Regarding the situation in Iraq, it appears to this Senator that the American people may have been lured into accepting the unprovoked invasion of a sovereign nation, in violation of long-standing international law, under false premises.

There is ample evidence that the horrific events of September 11 have been carefully manipulated to switch public focus from Osama bin Laden and al-Qaida who masterminded the September 11 attacks, to Saddam Hussein who did not. The run up to our invasion of Iraq featured the President and members of his Cabinet invoking every frightening image that they could conjure, from mushroom clouds, to buried caches of germ warfare, to drones poised to deliver germ laden death in our major cities. We were treated to a heavy dose of overstatement concerning Saddam Hussein's direct threat to our freedoms. The tactic was guaranteed to provoke a sure reaction from a nation still suffering from a combination of post traumatic stress and justifiable anger after the attacks of 9/11. It was the exploitation of fear. It was a placebo for the anger.

Since the war's end, every subsequent revelation which has seemed to refute the previous dire claims of the Bush administration has been brushed aside. Instead of addressing the contradictory evidence, the White House deftly changes the subject. No weapons of mass destruction have yet turned up, but we are told that they will in time. And perhaps they yet will. But, our costly and destructive bunker busting attack on Iraq seems to have proven, in the main, precisely the opposite of what we were told was the urgent reason to go in. It seems also to have, for the present, verified the assertions of Hans Blix and the inspection team that he led, which President Bush and company so derided. As Blix always said, a lot of time will be needed to find such weapons, if they do, indeed, exist.

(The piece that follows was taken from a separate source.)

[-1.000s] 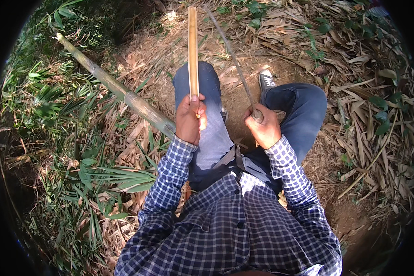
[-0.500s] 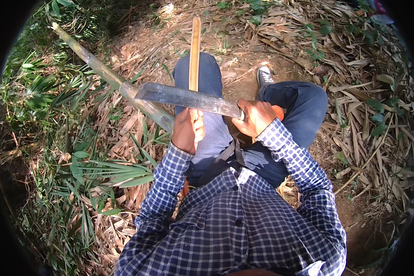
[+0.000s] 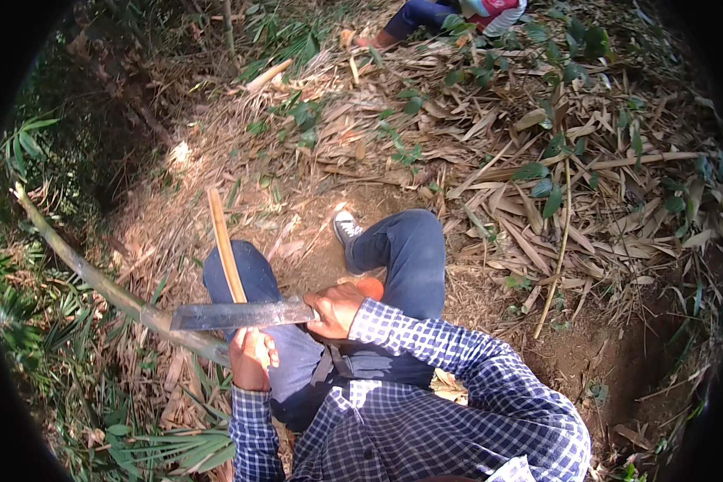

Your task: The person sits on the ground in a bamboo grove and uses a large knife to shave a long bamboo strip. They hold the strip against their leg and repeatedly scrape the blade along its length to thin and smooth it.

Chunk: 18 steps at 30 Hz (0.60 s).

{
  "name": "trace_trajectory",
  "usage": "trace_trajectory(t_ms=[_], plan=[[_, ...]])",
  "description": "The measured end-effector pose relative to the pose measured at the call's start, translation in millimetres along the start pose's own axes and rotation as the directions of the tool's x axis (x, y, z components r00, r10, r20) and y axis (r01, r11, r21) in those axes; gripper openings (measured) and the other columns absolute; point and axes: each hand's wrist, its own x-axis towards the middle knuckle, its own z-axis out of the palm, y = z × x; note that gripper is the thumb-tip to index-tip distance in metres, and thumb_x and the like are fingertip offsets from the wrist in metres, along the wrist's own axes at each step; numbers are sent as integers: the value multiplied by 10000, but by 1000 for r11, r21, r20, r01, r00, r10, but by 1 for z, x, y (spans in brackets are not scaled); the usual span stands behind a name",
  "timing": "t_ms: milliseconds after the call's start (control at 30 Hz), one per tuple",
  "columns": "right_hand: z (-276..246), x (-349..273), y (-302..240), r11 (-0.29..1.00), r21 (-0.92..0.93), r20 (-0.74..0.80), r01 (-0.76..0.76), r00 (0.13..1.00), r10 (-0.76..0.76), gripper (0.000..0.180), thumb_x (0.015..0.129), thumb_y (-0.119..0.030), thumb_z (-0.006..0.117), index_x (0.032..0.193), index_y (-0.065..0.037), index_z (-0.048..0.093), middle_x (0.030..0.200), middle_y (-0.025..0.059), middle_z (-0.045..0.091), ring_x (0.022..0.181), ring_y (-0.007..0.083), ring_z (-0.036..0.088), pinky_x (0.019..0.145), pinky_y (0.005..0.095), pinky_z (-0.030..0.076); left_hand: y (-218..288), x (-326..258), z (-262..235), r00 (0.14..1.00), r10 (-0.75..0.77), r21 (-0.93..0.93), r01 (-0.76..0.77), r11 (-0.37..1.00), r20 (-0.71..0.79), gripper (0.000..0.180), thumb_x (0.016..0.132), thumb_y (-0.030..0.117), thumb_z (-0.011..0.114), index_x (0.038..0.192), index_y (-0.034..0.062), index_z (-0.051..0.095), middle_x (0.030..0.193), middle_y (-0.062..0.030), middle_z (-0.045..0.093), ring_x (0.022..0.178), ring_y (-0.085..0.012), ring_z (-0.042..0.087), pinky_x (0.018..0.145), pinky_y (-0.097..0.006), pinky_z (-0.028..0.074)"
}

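My right hand (image 3: 335,310) is closed round the handle of a machete (image 3: 237,315). Its broad, dark blade points left and lies across a strip of split bamboo (image 3: 226,249). The strip, pale yellow-brown, rises from my left hand (image 3: 251,357), whose fingers are wrapped round its near end just below the blade. Beyond the blade, the strip passes over my left knee and stands tilted slightly left. A rounded orange end (image 3: 370,288) shows behind my right hand; it looks like part of the machete's handle.
A long green-grey bamboo pole (image 3: 96,277) slopes in from the left to beside my left leg. Dry leaves (image 3: 530,225) cover much of the ground, with green plants among them. At the top, another person (image 3: 426,18) sits, only partly in view. A fan-shaped leaf (image 3: 181,451) lies lower left.
My view has swung up and to the right, so my hands appear lower and further left. The other person has come into view. Both hands keep their hold, with the blade still across the strip.
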Motion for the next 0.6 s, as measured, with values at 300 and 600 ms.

Meanwhile bin Laden is still on the loose out there somewhere and Saddam Hussein has come up missing.

The administration assured the U.S. public and the world, over and over and over again, that an attack was necessary to protect our people and the world from terrorism. It assiduously worked to alarm the public and to blur the faces of Saddam Hussein and Osama bin Laden until they virtually became one.

What has become painfully clear in the aftermath of war is that Iraq was no immediate threat to the United States, and many of us here said so before the war. Ravaged by years of sanctions, Iraq did not even lift an airplane against us. Saddam Hussein could not even get an airplane off the ground. Iraq's threatening death-dealing fleet of unmanned drones about which we heard so much morphed into one prototype made of plywood and string. Their missiles proved to be outdated and of limited range. Their army was quickly overwhelmed by our technology and our well trained troops.

Presently our loyal military personnel continue their mission of diligently searching for weapons of mass destruction. They have so far turned up only fertilizer, vacuum cleaners, conventional weapons, and the occasional buried swimming pool. They are misused on such a mission and they continue to be at grave risk. I am talking about the sons and daughters of the American people. The Bush team's extensive hype of WMD in Iraq as justification for a preemptive invasion has become more than embarrassing. It has raised serious questions about prevarication and the reckless use of power. Were our troops needlessly put at risk? Were countless Iraqi civilians--women, children--killed and maimed when war was not really necessary? Was the American public deliberately misled? Was the world?

What makes me cringe even more is the continued claim that we are ``liberators.'' Vice President CHENEY, 3 days before the war, said we will be welcomed as liberators. The facts don't seem to support the label we have so euphemistically attached to ourselves. True, we have unseated a brutal, despicable despot, but ``liberation'' implies the followup of freedom, self-determination and a better life for the common people of the invaded country. In fact, if the situation in Iraq is the result of ``liberation,'' we may have set the cause of freedom back 200 years.

Despite our high-blown claims of a better life for the Iraqi people, water is scarce, and often foul; electricity is a sometime thing; food is in short supply; hospitals are stacked with the wounded and maimed. Historic treasures of the region and of the Iraqi people have been looted, and nuclear material may have been disseminated to heaven knows where, while U.S. troops, on orders, looked on and guarded the oil supply. That is what they were told to do.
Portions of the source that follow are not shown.